Using Pandoc to export to Obsidian markdown?

DrakeRichards@lemmy.world · edit-2 9 months ago

Using Pandoc to export to Obsidian markdown?

DrakeRichards@lemmy.world · 9 months ago

I got this mostly working, but it was not easy. Not only does Obsidian have a few peculiarities that make it less compatible with standard Markdown, but Word also does a few funny things.

Here’s the config.yaml I used for Pandoc:

from: docx
to: markdown-smart-simple_tables-multiline_tables-grid_tables+pipe_tables+yaml_metadata_block-superscript-subscript-bracketed_spans-native_spans-link_attributes-raw_html+rebase_relative_paths+four_space_rule
extract-media: "./"
wrap: preserve
markdown-headings: atx
tab-stop: 2
shift-heading-level-by: 1
standalone: true
template: obsidian.md
filters:
  - compact-list.lua
  - remove-single-characters.py
  - remove-extra-linebreaks.py
metadata:
  tags: "tags/go/here"

The three filters:

Removed extra linebreaks added between bulleted lists to make them more compact.
Removed lines with only a single character in them.
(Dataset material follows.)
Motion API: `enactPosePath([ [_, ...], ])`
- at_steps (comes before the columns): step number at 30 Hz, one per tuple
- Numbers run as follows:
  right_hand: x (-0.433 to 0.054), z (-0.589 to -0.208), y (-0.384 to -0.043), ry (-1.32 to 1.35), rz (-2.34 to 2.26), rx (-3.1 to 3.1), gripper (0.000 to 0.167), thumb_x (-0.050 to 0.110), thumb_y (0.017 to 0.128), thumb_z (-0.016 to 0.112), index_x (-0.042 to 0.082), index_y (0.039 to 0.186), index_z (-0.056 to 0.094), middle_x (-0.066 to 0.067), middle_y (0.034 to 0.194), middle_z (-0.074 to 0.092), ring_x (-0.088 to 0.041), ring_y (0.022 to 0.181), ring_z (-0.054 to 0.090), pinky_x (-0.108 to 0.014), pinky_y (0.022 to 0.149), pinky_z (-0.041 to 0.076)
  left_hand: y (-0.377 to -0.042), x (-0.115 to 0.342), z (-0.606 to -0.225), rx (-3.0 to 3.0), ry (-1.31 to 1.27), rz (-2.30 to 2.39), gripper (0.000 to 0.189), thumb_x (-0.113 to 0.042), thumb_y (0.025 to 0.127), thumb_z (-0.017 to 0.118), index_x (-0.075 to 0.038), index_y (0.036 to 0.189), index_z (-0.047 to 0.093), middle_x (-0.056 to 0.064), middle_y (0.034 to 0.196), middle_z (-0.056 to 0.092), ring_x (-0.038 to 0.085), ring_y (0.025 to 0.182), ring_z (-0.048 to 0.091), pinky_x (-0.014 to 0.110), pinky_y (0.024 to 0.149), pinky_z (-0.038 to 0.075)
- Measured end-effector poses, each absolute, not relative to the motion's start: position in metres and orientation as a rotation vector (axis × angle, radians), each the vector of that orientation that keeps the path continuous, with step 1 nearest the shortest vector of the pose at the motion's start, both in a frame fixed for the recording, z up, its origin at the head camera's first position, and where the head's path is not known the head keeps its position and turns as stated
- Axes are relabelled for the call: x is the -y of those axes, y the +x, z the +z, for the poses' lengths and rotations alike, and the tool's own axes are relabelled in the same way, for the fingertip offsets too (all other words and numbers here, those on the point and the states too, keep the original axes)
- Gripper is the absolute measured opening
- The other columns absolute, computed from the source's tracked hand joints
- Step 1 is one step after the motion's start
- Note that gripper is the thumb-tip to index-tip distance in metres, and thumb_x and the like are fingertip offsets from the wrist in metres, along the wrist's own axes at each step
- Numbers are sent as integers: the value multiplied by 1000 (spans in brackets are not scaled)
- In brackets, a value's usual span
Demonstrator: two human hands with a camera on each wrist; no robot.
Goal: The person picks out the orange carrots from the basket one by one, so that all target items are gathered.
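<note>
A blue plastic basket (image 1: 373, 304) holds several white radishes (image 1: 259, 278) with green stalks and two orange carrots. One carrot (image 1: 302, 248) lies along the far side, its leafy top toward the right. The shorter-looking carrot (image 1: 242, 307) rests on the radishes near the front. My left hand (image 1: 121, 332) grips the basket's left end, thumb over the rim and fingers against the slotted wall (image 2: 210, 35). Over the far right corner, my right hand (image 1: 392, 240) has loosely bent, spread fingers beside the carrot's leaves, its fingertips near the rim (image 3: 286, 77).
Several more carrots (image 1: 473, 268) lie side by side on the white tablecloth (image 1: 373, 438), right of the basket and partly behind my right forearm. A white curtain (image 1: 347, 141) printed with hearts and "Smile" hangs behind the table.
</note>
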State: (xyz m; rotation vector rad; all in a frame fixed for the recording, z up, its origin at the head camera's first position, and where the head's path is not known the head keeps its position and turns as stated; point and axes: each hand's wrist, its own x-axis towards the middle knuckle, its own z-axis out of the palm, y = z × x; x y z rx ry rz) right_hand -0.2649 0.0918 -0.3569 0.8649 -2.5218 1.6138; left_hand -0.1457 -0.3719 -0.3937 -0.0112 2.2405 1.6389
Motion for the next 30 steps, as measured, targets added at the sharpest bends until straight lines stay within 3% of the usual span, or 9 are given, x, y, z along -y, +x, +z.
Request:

Usually an invisible character like nbsp, which made Pandoc’s linter not remove them automatically.
Removes linebreaks enclosed in Strong tags. This is an artifact from Word where a line is bolded but has no content: technically the line break is bolded.

I then ran the resulting file through a RegExp replacement to change the superscript carats into HTML sup tags.

Even after all this, I still have to go through with an Obsidian plugin to convert the standard Markdown links and embeds into [[Wikilink]] style, since Obsidian will only do one or the other throughout your whole vault.

whereisk@lemmy.world · 9 months ago

Not sure about a specific plugin but couldn’t you sed your way out of it?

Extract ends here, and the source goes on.